**SUPPLIED MATERIAL:**
------------------------------------------------------------

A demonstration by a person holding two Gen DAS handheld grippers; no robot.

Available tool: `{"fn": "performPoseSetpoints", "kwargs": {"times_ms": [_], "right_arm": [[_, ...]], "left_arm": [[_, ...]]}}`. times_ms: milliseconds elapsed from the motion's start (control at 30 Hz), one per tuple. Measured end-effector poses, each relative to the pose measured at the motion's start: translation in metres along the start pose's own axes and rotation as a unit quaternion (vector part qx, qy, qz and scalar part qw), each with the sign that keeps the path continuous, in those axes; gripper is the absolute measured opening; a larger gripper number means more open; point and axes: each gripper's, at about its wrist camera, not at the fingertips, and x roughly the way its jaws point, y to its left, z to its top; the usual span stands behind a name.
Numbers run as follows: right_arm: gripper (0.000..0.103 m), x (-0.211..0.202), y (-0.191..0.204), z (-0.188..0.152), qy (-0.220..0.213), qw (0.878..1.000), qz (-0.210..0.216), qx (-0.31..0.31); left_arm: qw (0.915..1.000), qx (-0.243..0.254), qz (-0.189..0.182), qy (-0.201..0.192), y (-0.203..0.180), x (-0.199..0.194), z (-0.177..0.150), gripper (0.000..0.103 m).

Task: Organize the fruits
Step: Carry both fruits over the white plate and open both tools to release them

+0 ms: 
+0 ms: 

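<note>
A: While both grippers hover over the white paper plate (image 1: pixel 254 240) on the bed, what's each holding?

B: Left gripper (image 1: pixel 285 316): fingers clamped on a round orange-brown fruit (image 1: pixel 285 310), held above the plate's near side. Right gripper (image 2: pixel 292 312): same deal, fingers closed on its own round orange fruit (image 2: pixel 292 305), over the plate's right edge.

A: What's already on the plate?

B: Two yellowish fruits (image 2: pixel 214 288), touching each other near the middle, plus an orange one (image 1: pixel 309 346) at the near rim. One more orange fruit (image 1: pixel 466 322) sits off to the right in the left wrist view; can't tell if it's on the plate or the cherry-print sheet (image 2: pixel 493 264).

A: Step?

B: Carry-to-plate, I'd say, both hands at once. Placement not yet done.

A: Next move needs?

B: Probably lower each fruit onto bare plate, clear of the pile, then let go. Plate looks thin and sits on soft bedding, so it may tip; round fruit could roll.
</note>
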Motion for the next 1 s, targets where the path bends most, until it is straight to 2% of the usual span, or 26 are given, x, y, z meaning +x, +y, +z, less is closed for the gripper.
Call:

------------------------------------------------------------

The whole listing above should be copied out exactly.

A demonstration by a person holding two Gen DAS handheld grippers; no robot.

Available tool: `{"fn": "performPoseSetpoints", "kwargs": {"times_ms": [_], "right_arm": [[_, ...]], "left_arm": [[_, ...]]}}`. times_ms: milliseconds elapsed from the motion's start (control at 30 Hz), one per tuple. Measured end-effector poses, each relative to the pose measured at the motion's start: translation in metres along the start pose's own axes and rotation as a unit quaternion (vector part qx, qy, qz and scalar part qw), each with the sign that keeps the path continuous, in those axes; gripper is the absolute measured opening; a larger gripper number means more open; point and axes: each gripper's, at about its wrist camera, not at the fingertips, and x roughly the way its jaws point, y to its left, z to its top; the usual span stands behind a name.
Numbers run as follows: right_arm: gripper (0.000..0.103 m), x (-0.211..0.202), y (-0.191..0.204), z (-0.188..0.152), qy (-0.220..0.213), qw (0.878..1.000), qz (-0.210..0.216), qx (-0.31..0.31); left_arm: qw (0.915..1.000), qx (-0.243..0.254), qz (-0.189..0.182), qy (-0.201..0.192), y (-0.203..0.180), x (-0.199..0.194), z (-0.177..0.150), gripper (0.000..0.103 m).

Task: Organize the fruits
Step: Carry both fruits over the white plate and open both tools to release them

+0 ms: 
+0 ms: 

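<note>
A: While both grippers hover over the white paper plate (image 1: pixel 254 240) on the bed, what's each holding?

B: Left gripper (image 1: pixel 285 316): fingers clamped on a round orange-brown fruit (image 1: pixel 285 310), held above the plate's near side. Right gripper (image 2: pixel 292 312): same deal, fingers closed on its own round orange fruit (image 2: pixel 292 305), over the plate's right edge.

A: What's already on the plate?

B: Two yellowish fruits (image 2: pixel 214 288), touching each other near the middle, plus an orange one (image 1: pixel 309 346) at the near rim. One more orange fruit (image 1: pixel 466 322) sits off to the right in the left wrist view; can't tell if it's on the plate or the cherry-print sheet (image 2: pixel 493 264).

A: Step?

B: Carry-to-plate, I'd say, both hands at once. Placement not yet done.

A: Next move needs?

B: Probably lower each fruit onto bare plate, clear of the pile, then let go. Plate looks thin and sits on soft bedding, so it may tip; round fruit could roll.
</note>
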Motion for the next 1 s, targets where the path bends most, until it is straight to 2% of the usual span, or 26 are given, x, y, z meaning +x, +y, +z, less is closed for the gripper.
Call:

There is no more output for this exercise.